Zwaardecroon left for the East Indies as a midshipman aboard the Purmer in December 1684 and arrived in Batavia in October 1685. During the trip he had several times been employed as secretary to Commissioner-General Van Rheede, which enabled him to make quick progress in his career with the Dutch East India Company (VOC). In 1686 he became Bookkeeper (boekhouder) and subsequently Underbuyer (onderkoopman). In 1694, he was promoted to Buyer (koopman) and in 1694 to Senior Buyer (opperkoopman). In the same year he was appointed Commander (commandeur) in Jafnapatham in Ceylon. He was Commissioner (commissaris) on the Malabar Coast and acting Governor of Ceylon in 1697. He became, in 1703, Secretary to the High Government of the Indies (Hoge Regering) in Batavia, and in 1704, through the influence of the Governor-General, Joan van Hoorn, an extraordinary member of the Dutch Council of the Indies (Raad van de Indië). Through that membership, and later because the Governor-General Christoffel van Swoll had been trying to get him removed from the Council, preferably by promotion elsewhere, it took until 1715 before the Lords Seventeen (Heren XVII) named him as full member (gewoon lid).

Governor-general of the Dutch East Indies

The day after the death of Christoffel van Swoll, on 12 November 1718, Zwaardecroon was named Governor-General. Only on 10 September 1720, was he confirmed in this post. His dismissal, by his own desire, came on 16 October 1724, though he handed the actual office to Mattheus de Haan only on 8 July 1725.

During his term of office, Zwaardecroon had to deal with a lot of unrest in Batavia, including arson in the dockyards and an attack on the gunpowder stores. The wealthy Pieter Eberveld, had inherited some land from his father. The government laid claim to a part of this estate. Eberveld planned an attack on the Dutchmen but some of his slaves warned the government and the attack was thwarted. He confessed on the rack and was condemned to death, along with other plotters. His house was destroyed and a wall erected around where it had stood.[1] His head was stuck on a lance and attached to the wall. A stone with an inscription was erected, indicating that never again would anything be built on that spot. [2] It was only removed during the Japanese occupation (World War II).

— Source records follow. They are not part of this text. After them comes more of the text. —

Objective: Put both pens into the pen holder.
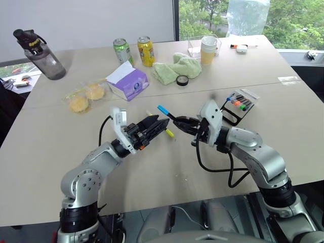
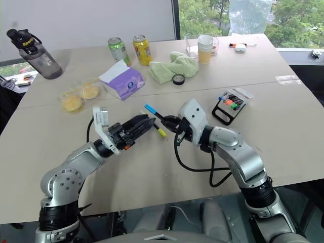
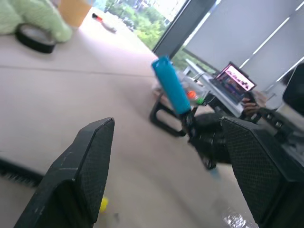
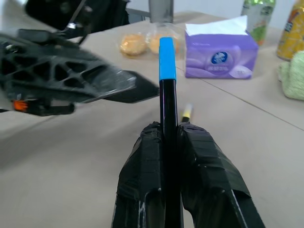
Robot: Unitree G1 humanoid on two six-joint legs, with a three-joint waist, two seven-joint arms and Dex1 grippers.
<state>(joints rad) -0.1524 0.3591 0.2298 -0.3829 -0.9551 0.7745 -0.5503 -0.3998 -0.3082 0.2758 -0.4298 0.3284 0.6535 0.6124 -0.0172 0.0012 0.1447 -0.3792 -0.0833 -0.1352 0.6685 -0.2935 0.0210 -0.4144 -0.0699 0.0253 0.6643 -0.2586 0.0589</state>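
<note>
Now the right hand (image 4: 164, 142) is clenched on the blue pen (image 1: 167, 112), a thin black barrel with a light-blue tip poking toward the left hand (image 1: 159, 124), fingers apart, empty. Yellow-capped pen (image 1: 169, 132) lies on the surface just below it; holder (image 1: 238, 107) sits beyond the right hand.

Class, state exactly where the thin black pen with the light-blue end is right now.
The thin black pen with the light-blue end is clamped in the right gripper, above the table's middle, its blue tip toward the open left gripper.

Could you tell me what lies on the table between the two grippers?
In the left eye view, the yellow-capped pen lies between the left gripper and the right gripper.
</note>
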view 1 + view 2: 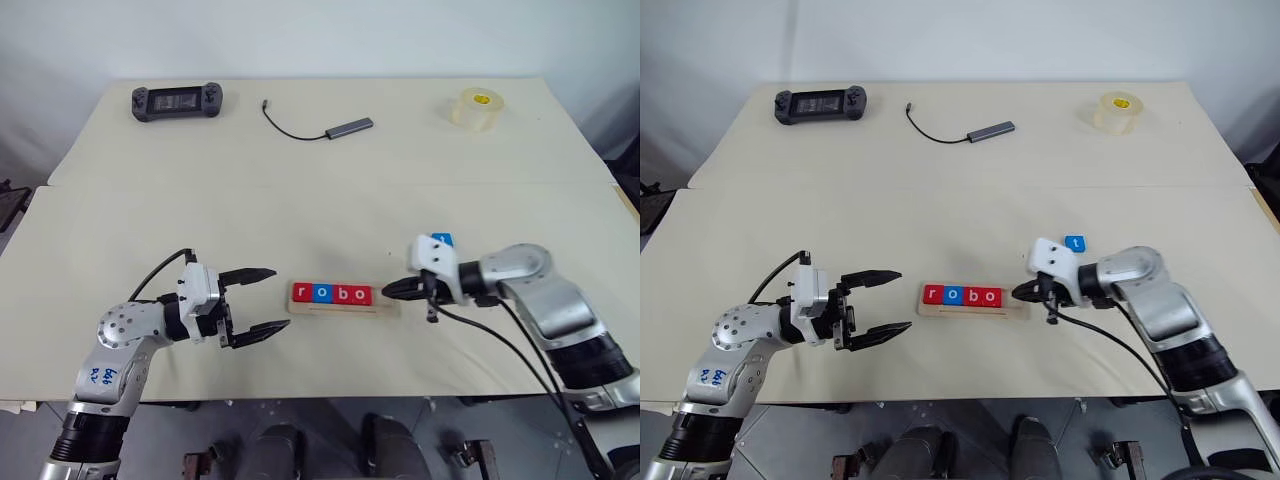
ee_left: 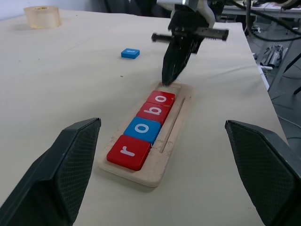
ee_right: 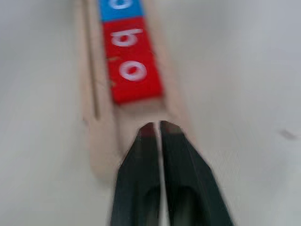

Zwaardecrood had always had a great interest in developing new products. He encouraged coffee-planting in Priangan in Java so that coffee production grew quickly. From 1723, the whole of the harvest had to be delivered to the Company. Then Zwaardecroon introduced silk production into Java as well as the production of vegetable dyes. Silk production was not so successful. In 1772 he re-established the Chinese tea trade, which had been disrupted.

In 1719, Pakubuwono I of Kartasura in East Java died and was succeeded by his son, Amangkurat IV. Two of his brothers did not recognise his succession and rose in revolt, attacking Kartasura. This was repulsed by the Dutch occupying troops, but Zwaardecroon felt himself compelled to send more troops to East Java. The revolt was put down by 1723, but it took until 1752 until real peace was restored in the area. (Second Javanese War of Succession 1719 - 1723 [3]). Zwaardecroon took action against private traders, and thus got better relations with local Company top shareholders (Bewindhouders). In 1726, he had 26 Company servants brought to Batavia on charges of corruption.

His grave

Zwaardecroon died on 12 August 1728 in his estate at Kaduang near Batavia. He said he felt more at home with ordinary townsfolk, and so at his request he was not buried with his predecessors as Governor-General, but in the graveyard of the Portuguese Church Outside the Walls at Batavia (Portuguese Buitenkerk) in Batavia, where his grave can still be visited.

References

  • Site in Dutch on the Dutch East India Company (VOC) [4]
  • Encyclopaedie van Nederlandsch-Indië, Part Soek-Zij.
  • Putten, L.P. van, 2002. - Ambitie en onvermogen : gouverneurs-generaal van Nederlands-Indië 1610-1796.